▶ [EXERCISE INSTRUCTIONS]: Please take the records that follow and repeat exactly the lines starting with the line with "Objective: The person" and going on through the line with "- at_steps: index".

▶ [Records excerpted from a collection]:
______________________________

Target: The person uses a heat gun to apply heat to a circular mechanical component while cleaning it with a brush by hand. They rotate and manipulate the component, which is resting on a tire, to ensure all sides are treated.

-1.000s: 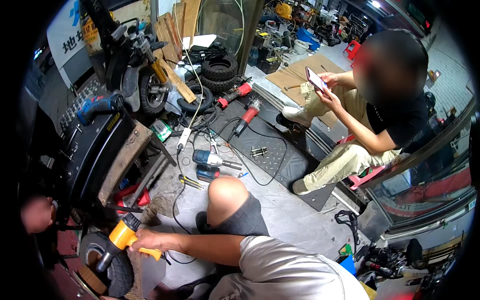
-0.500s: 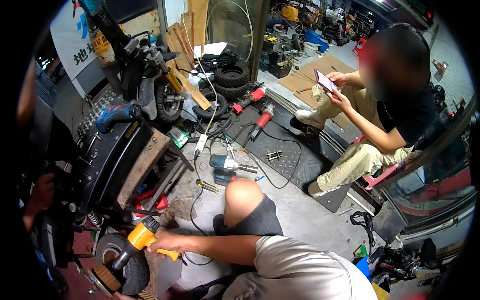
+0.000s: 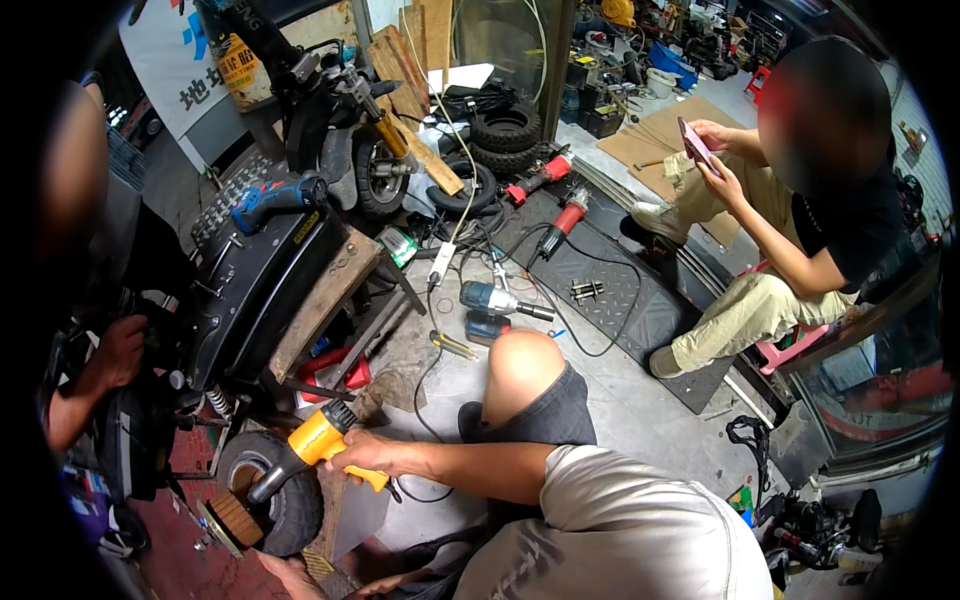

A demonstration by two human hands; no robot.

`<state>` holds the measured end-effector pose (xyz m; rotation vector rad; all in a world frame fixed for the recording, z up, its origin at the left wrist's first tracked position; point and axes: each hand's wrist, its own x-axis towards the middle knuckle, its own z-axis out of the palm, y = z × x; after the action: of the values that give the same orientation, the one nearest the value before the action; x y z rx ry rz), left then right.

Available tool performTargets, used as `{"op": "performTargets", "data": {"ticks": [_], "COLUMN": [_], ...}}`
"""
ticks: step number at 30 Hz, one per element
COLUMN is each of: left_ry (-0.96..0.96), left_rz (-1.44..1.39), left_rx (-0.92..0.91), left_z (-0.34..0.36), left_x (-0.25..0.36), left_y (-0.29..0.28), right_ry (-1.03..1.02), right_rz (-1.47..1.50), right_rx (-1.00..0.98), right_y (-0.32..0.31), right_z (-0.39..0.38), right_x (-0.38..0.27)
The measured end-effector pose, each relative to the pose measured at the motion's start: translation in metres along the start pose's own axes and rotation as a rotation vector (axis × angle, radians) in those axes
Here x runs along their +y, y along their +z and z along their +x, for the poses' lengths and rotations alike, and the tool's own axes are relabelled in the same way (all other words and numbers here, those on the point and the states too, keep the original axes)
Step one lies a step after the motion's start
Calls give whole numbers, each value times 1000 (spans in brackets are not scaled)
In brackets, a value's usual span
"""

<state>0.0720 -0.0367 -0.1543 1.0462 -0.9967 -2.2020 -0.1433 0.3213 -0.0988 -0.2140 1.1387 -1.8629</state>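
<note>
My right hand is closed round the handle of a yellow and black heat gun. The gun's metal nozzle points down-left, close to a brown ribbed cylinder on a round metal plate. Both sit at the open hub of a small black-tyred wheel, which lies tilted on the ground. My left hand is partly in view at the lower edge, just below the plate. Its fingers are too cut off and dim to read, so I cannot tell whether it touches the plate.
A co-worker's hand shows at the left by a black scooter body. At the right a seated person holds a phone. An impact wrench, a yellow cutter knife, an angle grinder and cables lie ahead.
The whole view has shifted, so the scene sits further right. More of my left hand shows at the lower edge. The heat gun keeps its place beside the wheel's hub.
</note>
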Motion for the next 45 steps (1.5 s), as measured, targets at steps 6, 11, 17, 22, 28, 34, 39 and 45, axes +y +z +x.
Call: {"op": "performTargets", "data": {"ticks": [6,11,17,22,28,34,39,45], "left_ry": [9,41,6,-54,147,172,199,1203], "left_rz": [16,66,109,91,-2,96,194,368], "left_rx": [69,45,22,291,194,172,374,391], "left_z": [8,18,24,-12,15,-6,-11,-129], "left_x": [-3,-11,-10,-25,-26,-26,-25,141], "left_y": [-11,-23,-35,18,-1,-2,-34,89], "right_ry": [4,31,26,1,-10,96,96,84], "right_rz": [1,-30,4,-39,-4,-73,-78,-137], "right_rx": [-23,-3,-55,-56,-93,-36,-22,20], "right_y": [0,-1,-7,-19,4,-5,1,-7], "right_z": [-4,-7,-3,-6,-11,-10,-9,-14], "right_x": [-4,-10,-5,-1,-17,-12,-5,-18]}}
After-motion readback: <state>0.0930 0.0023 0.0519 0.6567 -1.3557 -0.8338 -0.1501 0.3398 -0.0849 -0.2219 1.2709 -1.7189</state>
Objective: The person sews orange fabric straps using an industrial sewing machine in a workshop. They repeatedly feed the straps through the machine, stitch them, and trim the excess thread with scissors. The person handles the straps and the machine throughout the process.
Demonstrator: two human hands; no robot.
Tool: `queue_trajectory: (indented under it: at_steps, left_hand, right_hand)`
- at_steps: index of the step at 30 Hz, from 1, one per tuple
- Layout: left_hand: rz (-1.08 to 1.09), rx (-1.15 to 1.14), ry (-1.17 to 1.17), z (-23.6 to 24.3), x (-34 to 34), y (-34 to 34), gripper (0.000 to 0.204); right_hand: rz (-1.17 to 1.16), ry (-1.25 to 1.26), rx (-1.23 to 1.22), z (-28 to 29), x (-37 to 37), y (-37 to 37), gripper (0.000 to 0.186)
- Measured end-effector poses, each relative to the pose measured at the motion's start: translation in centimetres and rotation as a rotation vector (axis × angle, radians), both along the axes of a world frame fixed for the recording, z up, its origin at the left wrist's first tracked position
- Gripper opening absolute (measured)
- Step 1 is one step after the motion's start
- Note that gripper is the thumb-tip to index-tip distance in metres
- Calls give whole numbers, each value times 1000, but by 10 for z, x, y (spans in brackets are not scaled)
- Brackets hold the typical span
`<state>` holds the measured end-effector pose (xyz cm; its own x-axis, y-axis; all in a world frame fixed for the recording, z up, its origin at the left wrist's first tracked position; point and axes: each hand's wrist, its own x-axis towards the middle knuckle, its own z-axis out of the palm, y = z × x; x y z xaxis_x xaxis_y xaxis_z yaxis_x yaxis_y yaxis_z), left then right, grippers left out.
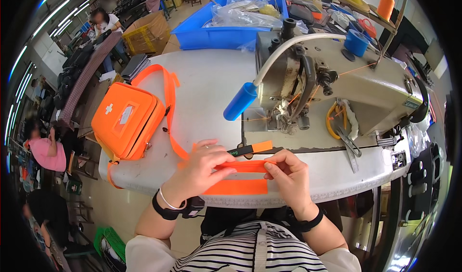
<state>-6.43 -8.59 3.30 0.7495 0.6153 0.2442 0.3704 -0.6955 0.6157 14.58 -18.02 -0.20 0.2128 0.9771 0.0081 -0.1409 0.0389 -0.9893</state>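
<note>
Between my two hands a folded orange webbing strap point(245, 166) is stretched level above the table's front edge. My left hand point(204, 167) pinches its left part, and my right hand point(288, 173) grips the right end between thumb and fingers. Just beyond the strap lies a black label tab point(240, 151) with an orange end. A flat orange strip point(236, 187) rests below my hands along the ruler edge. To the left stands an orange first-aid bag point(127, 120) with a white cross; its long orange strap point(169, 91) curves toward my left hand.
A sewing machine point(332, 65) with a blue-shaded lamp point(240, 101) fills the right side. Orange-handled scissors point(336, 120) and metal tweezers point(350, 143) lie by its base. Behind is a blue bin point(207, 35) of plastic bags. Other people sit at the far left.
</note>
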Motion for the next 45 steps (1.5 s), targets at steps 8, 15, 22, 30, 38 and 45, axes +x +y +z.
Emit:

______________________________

▶ [TASK SOLUTION]:
Objective: The person sews orange fabric straps using an industrial sewing machine in a workshop. They repeatedly feed the straps through the machine, stitch them, and trim the excess thread with scissors. The person handles the straps and the machine throughout the process.
Demonstrator: two human hands; no robot.
Tool: `queue_trajectory: (indented under it: at_steps, left_hand, right_hand)`
- at_steps: index of the step at 30 Hz, from 1, one per tuple

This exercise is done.